In 2008 Bourgeois participated in a ceremony in Kentucky purporting to ordain Janice Sevre-Duszynska a Catholic priest. The church said it was without effect, but that Bourgeois nonetheless incurred automatic excommunication by participating. That means he is cut off from the sacraments, although he remains a priest.


At the same time, a process began to unfold that could end with Bourgeois’ forced “laicization,” or being stripped of the priesthood and expelled from his Maryknoll order, his home for 44 years.

Bourgeois’ Maryknoll superior, the Rev. Edward Dougherty, on July 27 issued the last written warning required by church law before sending Bourgeois’ case to Rome.

Dougherty advised Bourgeois he would forward the case to Rome for laicization “if you fail to publicly recant and retract your stand on this issue of women’s ordination” by Aug. 11.

The Catholic Church teaches that Christ defined the priesthood as an all-male corps modeled on himself, and it is powerless to change that.

Bourgeois said he has retained the Rev.

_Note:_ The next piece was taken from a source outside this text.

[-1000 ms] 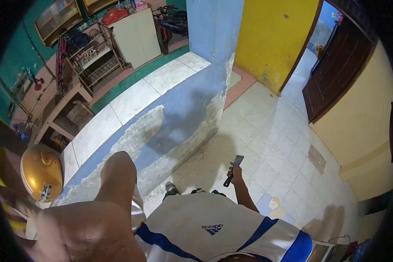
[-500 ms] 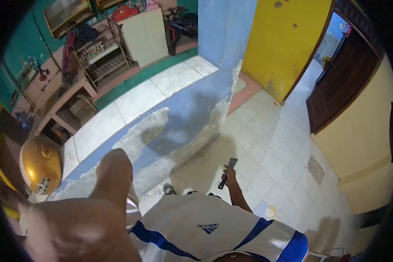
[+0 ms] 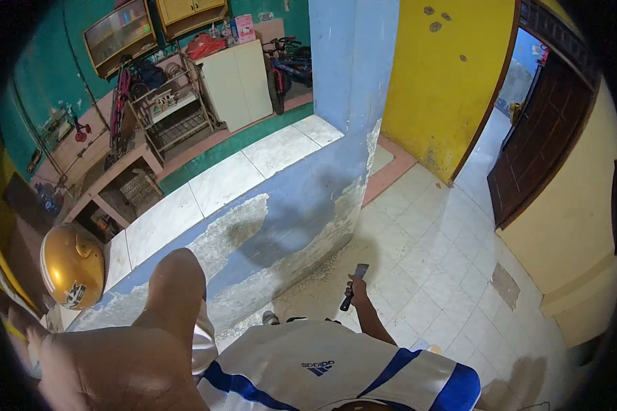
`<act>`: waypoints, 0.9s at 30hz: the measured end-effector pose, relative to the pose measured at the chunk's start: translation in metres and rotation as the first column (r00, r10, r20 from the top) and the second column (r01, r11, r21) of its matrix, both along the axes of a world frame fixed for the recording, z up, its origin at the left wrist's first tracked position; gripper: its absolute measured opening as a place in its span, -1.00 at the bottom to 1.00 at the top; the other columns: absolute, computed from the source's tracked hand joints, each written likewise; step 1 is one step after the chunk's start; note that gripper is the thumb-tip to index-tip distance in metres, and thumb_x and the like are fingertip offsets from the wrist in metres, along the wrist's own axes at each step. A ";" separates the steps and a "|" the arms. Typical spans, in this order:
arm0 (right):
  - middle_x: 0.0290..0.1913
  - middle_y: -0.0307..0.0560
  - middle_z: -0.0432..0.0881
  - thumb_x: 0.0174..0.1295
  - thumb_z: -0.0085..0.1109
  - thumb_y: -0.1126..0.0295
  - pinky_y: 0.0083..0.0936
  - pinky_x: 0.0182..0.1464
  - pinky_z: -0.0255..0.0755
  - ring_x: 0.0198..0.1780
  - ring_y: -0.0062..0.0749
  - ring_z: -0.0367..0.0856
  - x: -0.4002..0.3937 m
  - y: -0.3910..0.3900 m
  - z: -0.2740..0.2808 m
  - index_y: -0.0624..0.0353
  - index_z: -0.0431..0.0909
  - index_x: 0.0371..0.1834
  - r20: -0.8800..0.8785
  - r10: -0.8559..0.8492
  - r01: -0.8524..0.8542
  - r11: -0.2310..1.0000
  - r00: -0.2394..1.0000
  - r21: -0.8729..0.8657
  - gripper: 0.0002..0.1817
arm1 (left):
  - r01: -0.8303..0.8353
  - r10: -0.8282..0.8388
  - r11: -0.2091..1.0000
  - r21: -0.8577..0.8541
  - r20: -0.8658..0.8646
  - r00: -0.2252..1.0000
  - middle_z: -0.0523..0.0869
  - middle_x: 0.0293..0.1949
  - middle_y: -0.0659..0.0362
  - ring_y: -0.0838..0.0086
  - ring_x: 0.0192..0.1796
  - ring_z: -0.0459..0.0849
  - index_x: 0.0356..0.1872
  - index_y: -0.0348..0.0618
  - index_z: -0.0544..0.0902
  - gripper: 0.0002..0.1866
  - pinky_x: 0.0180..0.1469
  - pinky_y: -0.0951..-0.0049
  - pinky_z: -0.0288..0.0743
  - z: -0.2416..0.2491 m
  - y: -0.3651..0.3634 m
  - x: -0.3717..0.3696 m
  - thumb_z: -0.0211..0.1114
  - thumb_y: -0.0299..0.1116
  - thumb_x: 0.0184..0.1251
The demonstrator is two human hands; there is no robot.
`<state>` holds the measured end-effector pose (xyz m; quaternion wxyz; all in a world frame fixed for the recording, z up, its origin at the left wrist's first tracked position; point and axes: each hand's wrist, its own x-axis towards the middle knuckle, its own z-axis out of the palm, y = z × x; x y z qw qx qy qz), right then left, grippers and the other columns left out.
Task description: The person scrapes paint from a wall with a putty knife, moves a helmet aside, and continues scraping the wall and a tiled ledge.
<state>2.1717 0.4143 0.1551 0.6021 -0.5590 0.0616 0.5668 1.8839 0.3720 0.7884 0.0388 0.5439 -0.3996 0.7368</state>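
Two hands are noted. By the right hand (image 3: 355, 288) a scraper (image 3: 361, 271) is gripped by its dark handle, the fingers being closed around it and the flat blade directed forward. The scraper is held in front of the body, above the floor (image 3: 418, 257), and no contact with the low wall (image 3: 301, 212) is observed. The left hand (image 3: 113, 370) is found very close to the lens, at lower left; its fingers are blurred and cut by the frame edge, so whether anything is held cannot be determined.

A white shirt (image 3: 288, 349) with blue stripes is worn. Beyond it, paint is missing from the low wall in rough patches, and pale debris (image 3: 319, 266) is scattered along its foot, near a shoe (image 3: 271, 318). The wall is capped by a tiled ledge (image 3: 219, 181), at whose near end a gold helmet (image 3: 74, 266) is seen.

Risks are assessed as follows. Footing could be lost if the loose debris is stepped on. The helmet could be knocked down should it be struck by the left arm. A glancing or twisted blade could be caused by a slack grip on the handle. Part of the view is blocked by the left hand, so an obstacle at that side could be missed.
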 end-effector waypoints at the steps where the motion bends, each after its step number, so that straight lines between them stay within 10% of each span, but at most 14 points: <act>1: -0.57 -0.29 0.29 0.27 0.27 0.33 -0.54 -0.69 0.10 -0.72 -0.59 0.15 0.002 0.001 -0.003 0.02 0.35 -0.24 0.003 0.002 -0.002 1.000 1.000 0.024 -0.77 | -0.002 0.002 1.000 -0.002 0.003 1.000 -0.18 0.64 0.20 0.12 0.64 -0.18 0.32 0.37 0.43 -0.50 0.53 -0.30 -0.12 0.000 -0.001 0.001 0.07 0.21 0.45; 22: -0.55 -0.30 0.31 0.35 0.14 0.25 -0.58 -0.68 0.13 -0.70 -0.62 0.17 0.018 -0.022 -0.042 0.11 0.54 0.11 0.078 -0.026 0.030 0.998 0.997 -0.047 -0.68 | -0.011 0.008 0.999 -0.040 -0.067 0.998 -0.14 0.64 0.22 0.13 0.64 -0.19 0.25 0.34 0.50 -0.55 0.54 -0.31 -0.21 -0.006 -0.014 0.023 0.04 0.19 0.47; 27: -0.56 -0.31 0.30 0.28 0.24 0.34 -0.56 -0.70 0.11 -0.71 -0.61 0.15 0.020 -0.035 -0.021 0.09 0.44 -0.09 0.054 -0.056 0.058 0.997 0.997 -0.047 -0.77 | -0.002 0.000 0.999 -0.035 -0.058 0.998 -0.12 0.64 0.23 0.13 0.65 -0.19 0.23 0.34 0.52 -0.56 0.54 -0.32 -0.23 -0.011 -0.013 0.020 0.04 0.19 0.47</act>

Tom Doyle, a Dominican priest famous for his support of sexual abuse victims and his criticisms of bishops, as his canon lawyer.

His defense is the primacy of his conscience and his right to dissent, Bourgeois said.


But a friend and secular lawyer said Tuesday he hoped Bourgeois might retain his priesthood, short of recanting.

Bill Quigley, a law professor at Loyola University in New Orleans, said Bourgeois has promised his Maryknoll community he will not participate again in rites purporting to ordain Catholic women to the priesthood — although not to recant or silence himself on the issue.

“An issue as important as this, we’ve got to be able at least to have dialogue without getting kicked out,” Quigley said.

Quigley said Bourgeois has attracted substantial support among fellow priests both within and outside the order, if not for women’s ordination, but for his right to offer his public opinion without loss of his priesthood.

Mike Virgintino, a Maryknoll spokesman, said Dougherty is traveling and has not yet received Bourgeois’ reply.

He said Dougherty months ago slow-tracked the process to give Bourgeois maximum time to reconsider his position.


Having taken a vow of poverty, Bourgeois has lived for years on a Maryknoll allowance in a small apartment near Fort Benning, Ga., where for 20 years he has protested against a military installation there once called the School for the Americas, now called the Western Hemisphere Institute for Security Cooperation.

Virgintino said that if Bourgeois is expelled, the order will nonetheless continue to provide for him financially.